Calibrating Binary Probabilities

library(calibratr)
library(dplyr)

Why calibration matters

A classifier can rank observations accurately while producing probabilities that are not calibrated. A probability of 0.8 is calibrated only if events with that prediction occur about 80 percent of the time. Calibration matters when a decision uses the numerical probability, for example in risk thresholds or cost sensitive decisions. It matters less when only the ranking is used.

A three-split workflow

Calibration should be fitted on data not used to train the classifier. A common workflow uses three parts: a model training set, a calibration set, and a test set. This vignette starts from already computed probabilities, so only the calibration and test split are shown.

set.seed(2026)
n <- 800
predictions <- data.frame(x = rnorm(n)) |>
  mutate(
    true_p = inv_logit(-0.5 + 1.2 * x),
    y = rbinom(n(), 1, true_p),
    raw_logits = 1.7 * (-0.5 + 1.2 * x),
    raw_p = inv_logit(raw_logits),
    split = sample(rep(c("calibration", "test"), each = n / 2))
  )

calibration <- predictions |>
  filter(split == "calibration")

test <- predictions |>
  filter(split == "test")

Fit a calibrator

Beta calibration works directly on probabilities. It is a useful default when the raw model probabilities show sigmoid-shaped miscalibration.
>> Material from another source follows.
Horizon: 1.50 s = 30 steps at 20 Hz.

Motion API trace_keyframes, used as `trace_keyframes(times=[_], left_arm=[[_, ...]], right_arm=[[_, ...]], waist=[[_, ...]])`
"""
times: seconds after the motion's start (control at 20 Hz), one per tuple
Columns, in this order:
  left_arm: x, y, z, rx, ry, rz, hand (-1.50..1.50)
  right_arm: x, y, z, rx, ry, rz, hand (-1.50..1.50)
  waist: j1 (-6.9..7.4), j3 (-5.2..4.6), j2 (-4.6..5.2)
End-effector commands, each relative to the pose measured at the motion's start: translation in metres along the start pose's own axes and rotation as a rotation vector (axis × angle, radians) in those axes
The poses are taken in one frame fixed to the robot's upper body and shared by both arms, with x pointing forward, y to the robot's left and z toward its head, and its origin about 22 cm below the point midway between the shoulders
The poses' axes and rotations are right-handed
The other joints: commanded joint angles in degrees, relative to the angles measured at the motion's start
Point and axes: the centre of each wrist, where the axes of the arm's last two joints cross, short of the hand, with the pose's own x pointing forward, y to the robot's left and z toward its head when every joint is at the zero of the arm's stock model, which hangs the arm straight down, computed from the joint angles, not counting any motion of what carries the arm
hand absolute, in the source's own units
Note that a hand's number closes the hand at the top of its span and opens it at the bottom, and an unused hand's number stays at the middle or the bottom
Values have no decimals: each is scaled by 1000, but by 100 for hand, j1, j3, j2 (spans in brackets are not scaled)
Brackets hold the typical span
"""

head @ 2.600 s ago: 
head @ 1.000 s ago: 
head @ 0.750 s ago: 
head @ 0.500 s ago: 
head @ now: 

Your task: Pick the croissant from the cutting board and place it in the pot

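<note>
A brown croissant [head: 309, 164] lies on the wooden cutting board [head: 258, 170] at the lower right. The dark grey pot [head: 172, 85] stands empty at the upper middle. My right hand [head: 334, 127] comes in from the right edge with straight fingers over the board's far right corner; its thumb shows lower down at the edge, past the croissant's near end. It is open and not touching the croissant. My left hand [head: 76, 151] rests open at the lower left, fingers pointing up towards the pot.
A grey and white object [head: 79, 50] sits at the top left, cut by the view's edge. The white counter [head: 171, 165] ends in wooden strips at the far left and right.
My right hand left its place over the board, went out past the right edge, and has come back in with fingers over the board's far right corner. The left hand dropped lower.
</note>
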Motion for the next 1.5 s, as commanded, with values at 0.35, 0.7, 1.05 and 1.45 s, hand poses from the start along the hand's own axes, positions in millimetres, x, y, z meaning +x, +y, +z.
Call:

beta_fit <- cal_beta(calibration$raw_p, calibration$y)

test <- test |>
  mutate(beta = predict(beta_fit, raw_p))

test |>
  summarise(
    raw_ece = ece(raw_p, y, bins = 10),
    beta_ece = ece(beta, y, bins = 10)
  )
#>     raw_ece   beta_ece
#> 1 0.1044687 0.06968204

Compare methods

The package exposes the main binary calibration methods through the same fit-predict pattern.

platt_fit <- cal_platt(calibration$raw_p, calibration$y)
iso_fit <- cal_isotonic(calibration$raw_p, calibration$y)
hist_fit <- cal_histogram(calibration$raw_p, calibration$y, bins = 10)
temp_fit <- cal_temperature(calibration$raw_logits, calibration$y)

test <- test |>
  mutate(
    platt = predict(platt_fit, raw_p),
    isotonic = predict(iso_fit, raw_p),
    histogram = predict(hist_fit, raw_p),
    temperature = predict(temp_fit, raw_logits)
  )

bind_rows(
  test |> summarise(method = "raw", ece = ece(raw_p, y, bins = 10)),
  test |> summarise(method = "platt", ece = ece(platt, y, bins = 10)),
  test |> summarise(method = "beta", ece = ece(beta, y, bins = 10)),
  test |> summarise(method = "isotonic", ece = ece(isotonic, y, bins = 10)),
  test |> summarise(method = "histogram", ece = ece(histogram, y, bins = 10)),
  test |> summarise(method = "temperature", ece = ece(temperature, y, bins = 10))
) |>
  arrange(ece)
#>        method        ece
#> 1    isotonic 0.03805771
#> 2   histogram 0.05704115
#> 3        beta 0.06968204
#> 4       platt 0.07440266
#> 5 temperature 0.07679482
#> 6         raw 0.10446875

Reliability diagram

The reliability diagram shows calibration by bin. Points close to the diagonal have similar mean predicted probability and observed event frequency.

reliability_diagram(test$beta, test$y, bins = 10)

Reliability diagram with points near the diagonal, comparing predicted probability and observed event frequency by bin.

Cross-validated calibration

When the calibration set is small, cal_cv() produces out-of-fold calibrated probabilities while also fitting a final calibrator on all observations.

cv_fit <- cal_cv(
  predictions$raw_p,
  predictions$y,
  method = "histogram",
  folds = 5,
  bins = 10,
  seed = 1
)

predictions |>
  mutate(oof = cv_fit$oof_predictions) |>
  summarise(oof_ece = ece(oof, y, bins = 10))
#>      oof_ece
#> 1 0.04694437

Optional reference validation

The package includes optional tests that compare selected results against external reference implementations. These tests are not run for ordinary users unless the optional dependencies are installed.

Reference What is compared Package dependency
Python netcal ece(), mce(), ace() reticulate and Python netcal
Python netcal cal_histogram() with equal-width bins reticulate and Python netcal
R betacal cal_beta() predictions betacal

This keeps the runtime package in R while still allowing numerical checks against the reference implementation during development.

Current scope

The current scope covers binary and multiclass probability calibration for predictions that were already produced by another model. Neural calibration, Bayesian binning, and direct integration with model-training frameworks are not part of the package interface.